Wednesday, 16 November 2011
Monday, 14 November 2011
I was writing some stupid entry about nothing in particular when I stopped and looked at the news for a few minutes.
Oh, sadness.
I took this picture of Amyrn and his mother, Eleah in July and wrote about it here. Amyrn came right over to the fence when I stuck my head over the top of it. He stayed there staring at me forever and I stared right back. The first giraffe I ever saw with my own eyes and he was very gracious and patient while I took pictures and talked to him as if any second he might pick up the conversation and run with it.
I hope he had a good life, and I hope he didn't suffer.
I'm not going to debate anyone on the merits of animals living in relative captivity so stuff that for now and just enjoy the photo. There are more on the original post linked above.
Saturday, 12 November 2011
Stay where you're to.
(Wait here for me, princess.)
I found him sitting on the bench on the darker side, just out of reach of the single fixture of light that swayed gently in the wind. The snow was falling steadily and still he seemed unprepared in jeans and his green corduroy jacket with the pale blue flannel shirt, white undershirt visible under his open collar, workboots unlaced and wide open. His hair is so long he's getting the seventies rockstar jokes and the admiration alike. He is beautiful inside and out, snow or sunshine, night or day.

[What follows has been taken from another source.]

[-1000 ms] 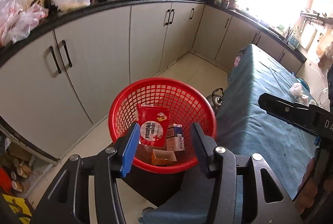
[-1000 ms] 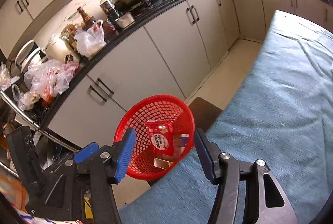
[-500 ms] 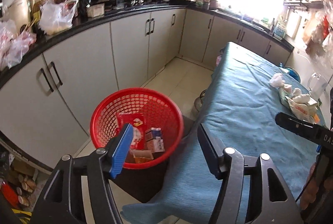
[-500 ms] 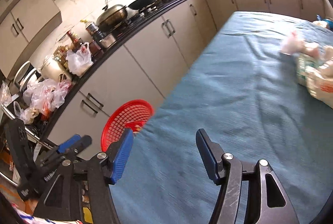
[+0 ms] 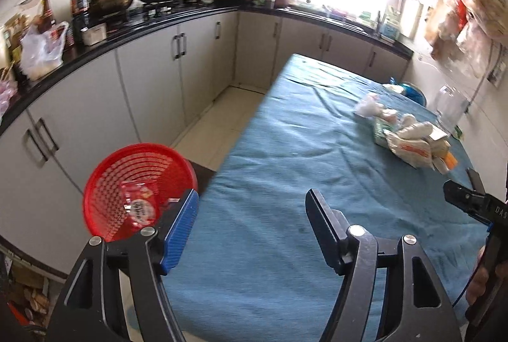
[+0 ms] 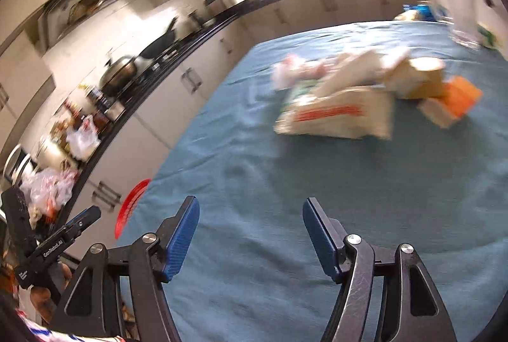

He looks up when I walk over, snow falling against his eyelashes but he doesn't blink or shake his head. I wonder if it's actually snowing where he is or if the weather is a controlled non-issue, a parallel universe of seasonless, weatherless banality disguised as a mirror image when it is nothing of the kind. Imagine never being too warm or too cold. Imagine never seeing the leaves turn from a lush green to a crackly, frozen red overnight. Imagine a world where snow doesn't dictate how far you run and doesn't risk you running off the road for your foolishness besides.
Just imagine. That is heaven. Sometimes you are given a special pass to visit with someone on earth but not for long because then you are tethered and you are supposed to be free. Snow is a fond memory instead of a present curse and you can wear your favorite outfit every single day. It never gets dirty and the elbows and collar never wear out.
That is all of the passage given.